Le film porte également un regard intéressant sur la société japonaise et sur les rôles que chacun endosse. Taeko semble parfois se définir à travers ceux qu'on lui attribue : femme, mère, ex-femme. Jiro, de son côté, endosse celui du mari et du père de famille qui doit être présent et prendre soin des siens. Chacun a sa place, mais chacun possède aussi sa propre complexité, ses blessures et sa solitude. Aucun personnage ne peut finalement être réduit au rôle que la société ou la famille lui donne. Tous sont, en partie, le reflet de leur passé. C'est ce qui rend Love Life profondément humain tout en lui permettant de porter un regard intéressant sur la société japonaise.
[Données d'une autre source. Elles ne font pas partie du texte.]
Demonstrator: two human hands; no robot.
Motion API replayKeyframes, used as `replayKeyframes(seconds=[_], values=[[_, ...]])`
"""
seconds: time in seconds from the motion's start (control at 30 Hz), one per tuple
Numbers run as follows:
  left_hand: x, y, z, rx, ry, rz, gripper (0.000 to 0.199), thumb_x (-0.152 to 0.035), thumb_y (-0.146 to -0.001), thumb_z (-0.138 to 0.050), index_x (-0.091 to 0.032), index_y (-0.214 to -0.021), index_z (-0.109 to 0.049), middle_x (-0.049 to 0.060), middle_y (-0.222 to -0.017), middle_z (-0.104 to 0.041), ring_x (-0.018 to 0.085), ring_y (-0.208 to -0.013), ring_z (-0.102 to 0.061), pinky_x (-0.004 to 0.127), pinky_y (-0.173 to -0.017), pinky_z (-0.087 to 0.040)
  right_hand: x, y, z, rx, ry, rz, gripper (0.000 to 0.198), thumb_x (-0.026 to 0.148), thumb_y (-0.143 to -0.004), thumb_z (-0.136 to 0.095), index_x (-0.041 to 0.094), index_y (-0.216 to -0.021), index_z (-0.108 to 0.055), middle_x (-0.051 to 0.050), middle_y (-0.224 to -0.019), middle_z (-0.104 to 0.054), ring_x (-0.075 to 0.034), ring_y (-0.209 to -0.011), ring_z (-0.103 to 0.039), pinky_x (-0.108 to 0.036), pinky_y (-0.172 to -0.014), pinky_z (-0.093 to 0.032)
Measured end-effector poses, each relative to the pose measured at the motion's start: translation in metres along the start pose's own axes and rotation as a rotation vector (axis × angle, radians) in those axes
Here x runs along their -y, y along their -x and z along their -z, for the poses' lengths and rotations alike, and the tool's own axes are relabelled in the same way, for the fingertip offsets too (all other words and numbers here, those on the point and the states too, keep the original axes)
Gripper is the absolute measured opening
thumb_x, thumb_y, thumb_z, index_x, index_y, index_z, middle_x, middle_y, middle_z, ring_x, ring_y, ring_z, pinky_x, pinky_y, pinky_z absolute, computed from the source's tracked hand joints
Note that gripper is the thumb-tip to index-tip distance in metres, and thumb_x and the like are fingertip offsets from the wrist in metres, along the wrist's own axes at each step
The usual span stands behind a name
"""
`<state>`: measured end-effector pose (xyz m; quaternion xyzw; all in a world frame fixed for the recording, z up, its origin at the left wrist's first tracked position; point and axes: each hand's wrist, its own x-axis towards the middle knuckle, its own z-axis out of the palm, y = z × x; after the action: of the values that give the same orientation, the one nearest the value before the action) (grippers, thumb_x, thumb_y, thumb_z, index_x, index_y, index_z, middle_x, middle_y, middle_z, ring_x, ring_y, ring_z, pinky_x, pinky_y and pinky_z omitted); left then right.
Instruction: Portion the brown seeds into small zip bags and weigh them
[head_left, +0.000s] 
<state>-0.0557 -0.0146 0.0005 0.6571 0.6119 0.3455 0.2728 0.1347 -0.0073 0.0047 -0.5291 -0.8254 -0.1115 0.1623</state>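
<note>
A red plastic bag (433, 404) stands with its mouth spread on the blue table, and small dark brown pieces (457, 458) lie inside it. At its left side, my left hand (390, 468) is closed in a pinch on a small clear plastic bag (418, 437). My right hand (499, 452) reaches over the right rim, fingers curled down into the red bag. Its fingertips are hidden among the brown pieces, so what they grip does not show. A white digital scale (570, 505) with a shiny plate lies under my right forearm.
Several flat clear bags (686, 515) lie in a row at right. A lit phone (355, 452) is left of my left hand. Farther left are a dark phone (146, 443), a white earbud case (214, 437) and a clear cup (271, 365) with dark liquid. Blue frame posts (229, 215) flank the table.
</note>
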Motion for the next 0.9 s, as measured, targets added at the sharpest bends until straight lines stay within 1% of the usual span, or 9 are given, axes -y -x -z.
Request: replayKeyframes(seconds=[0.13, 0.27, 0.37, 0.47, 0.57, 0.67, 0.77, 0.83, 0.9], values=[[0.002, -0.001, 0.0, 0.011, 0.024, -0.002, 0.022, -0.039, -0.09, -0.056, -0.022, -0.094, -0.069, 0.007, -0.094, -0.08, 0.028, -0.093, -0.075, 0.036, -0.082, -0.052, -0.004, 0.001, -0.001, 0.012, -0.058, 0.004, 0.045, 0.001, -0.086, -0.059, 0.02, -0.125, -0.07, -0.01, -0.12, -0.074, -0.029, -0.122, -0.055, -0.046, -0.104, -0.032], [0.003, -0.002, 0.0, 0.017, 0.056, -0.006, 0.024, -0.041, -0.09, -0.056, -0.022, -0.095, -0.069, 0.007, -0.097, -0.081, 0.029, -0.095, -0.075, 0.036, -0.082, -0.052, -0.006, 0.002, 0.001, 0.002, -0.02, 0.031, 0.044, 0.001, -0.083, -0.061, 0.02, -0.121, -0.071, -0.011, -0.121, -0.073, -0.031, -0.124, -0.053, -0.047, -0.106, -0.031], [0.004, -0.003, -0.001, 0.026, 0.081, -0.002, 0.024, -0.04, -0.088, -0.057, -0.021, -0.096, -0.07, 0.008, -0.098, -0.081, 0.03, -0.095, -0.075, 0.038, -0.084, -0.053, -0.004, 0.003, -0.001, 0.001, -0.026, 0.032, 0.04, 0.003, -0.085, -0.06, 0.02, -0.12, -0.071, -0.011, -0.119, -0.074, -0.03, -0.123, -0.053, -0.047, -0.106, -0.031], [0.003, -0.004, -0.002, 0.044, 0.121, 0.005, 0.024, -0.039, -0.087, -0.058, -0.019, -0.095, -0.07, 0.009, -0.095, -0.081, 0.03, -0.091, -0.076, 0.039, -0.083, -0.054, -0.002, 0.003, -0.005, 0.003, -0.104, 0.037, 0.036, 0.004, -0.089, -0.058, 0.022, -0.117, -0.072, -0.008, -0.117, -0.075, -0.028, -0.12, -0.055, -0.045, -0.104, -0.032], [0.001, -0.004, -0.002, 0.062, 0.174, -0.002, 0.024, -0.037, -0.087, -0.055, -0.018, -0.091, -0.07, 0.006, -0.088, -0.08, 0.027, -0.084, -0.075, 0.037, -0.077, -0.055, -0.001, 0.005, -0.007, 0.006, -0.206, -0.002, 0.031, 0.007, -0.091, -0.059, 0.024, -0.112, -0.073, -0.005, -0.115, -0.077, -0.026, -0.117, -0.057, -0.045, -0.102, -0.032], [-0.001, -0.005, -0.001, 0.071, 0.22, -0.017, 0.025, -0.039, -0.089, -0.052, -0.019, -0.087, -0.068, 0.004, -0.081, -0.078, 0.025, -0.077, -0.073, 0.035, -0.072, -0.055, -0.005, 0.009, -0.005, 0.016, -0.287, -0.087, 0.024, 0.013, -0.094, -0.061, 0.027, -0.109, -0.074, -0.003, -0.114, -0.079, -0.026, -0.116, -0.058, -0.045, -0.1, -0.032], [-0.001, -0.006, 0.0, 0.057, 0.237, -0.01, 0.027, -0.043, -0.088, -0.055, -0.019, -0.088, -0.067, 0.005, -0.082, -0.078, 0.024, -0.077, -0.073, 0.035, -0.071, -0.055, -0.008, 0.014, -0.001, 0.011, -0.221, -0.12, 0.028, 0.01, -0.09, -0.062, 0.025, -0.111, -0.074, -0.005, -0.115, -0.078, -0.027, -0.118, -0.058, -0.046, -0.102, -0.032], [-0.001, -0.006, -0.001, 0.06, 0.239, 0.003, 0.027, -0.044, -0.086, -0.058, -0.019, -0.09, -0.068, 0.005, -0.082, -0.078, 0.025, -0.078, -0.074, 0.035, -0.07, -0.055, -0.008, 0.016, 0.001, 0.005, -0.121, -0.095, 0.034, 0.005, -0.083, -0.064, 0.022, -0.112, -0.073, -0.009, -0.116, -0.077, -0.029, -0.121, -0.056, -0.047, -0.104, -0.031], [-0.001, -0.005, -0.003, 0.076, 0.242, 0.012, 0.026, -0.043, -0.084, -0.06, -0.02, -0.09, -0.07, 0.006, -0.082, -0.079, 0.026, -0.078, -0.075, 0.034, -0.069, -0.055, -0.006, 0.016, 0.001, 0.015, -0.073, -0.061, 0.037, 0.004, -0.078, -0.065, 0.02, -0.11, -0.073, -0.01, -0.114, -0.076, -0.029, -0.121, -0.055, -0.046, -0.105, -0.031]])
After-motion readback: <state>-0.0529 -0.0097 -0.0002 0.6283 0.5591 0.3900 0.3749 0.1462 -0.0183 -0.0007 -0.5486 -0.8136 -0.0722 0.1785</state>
Côté réalisation, c'est également un petit bijou. J'ai beaucoup aimé le jeu des regards et les distances laissées à l'écran entre les personnages, qui traduisent parfaitement les sentiments et les tensions du moment. Il y a aussi le travail sur les lumières, les couleurs, à l'image de ces ballons, les longs silences et la présence très discrète de la musique, laissant souvent les gestes, les regards et l'action parler d'eux-mêmes. On pourrait penser la mise en scène simpliste, mais il n'en est rien. Chaque détail compte et semble avoir son importance.
Côté distribution, Kimura Fumino est juste... une des plus grandes actrices de sa génération. Elle a su transmettre énormément d'émotions avec sa voix, mais également à travers ses gestes, ses regards et sa manière d'utiliser le langage des signes. Cette femme est incroyable et reste l'une de ces actrices que je prends toujours un grand plaisir à retrouver. Les autres acteurs ne sont pas en reste, mais j'ai clairement eu ma petite préférence dans ce film.
Au final, Love Life est réellement un film captivant et riche en messages. La première chose qui m'a plu, ce sont tous ces rebondissements auxquels je ne m'attendais absolument pas. Bouche grande ouverte, plus d'une fois je me suis dit : « Mais non, ce n'est pas vrai ?! » Pourtant, derrière ces surprises se cache surtout un film beaucoup plus profond qu'il n'y paraît, qui parle du deuil, de la solitude, des non-dits et de la manière dont chacun tente de continuer à vivre après une rupture dans son existence. Avec une réalisation simple et complexe à la fois et un rôle principal incarné à la perfection, Love Life est profondément humain. Un film qui, je le conçois, ne plaira pas à tout le monde. Chez moi, il a fait mouche.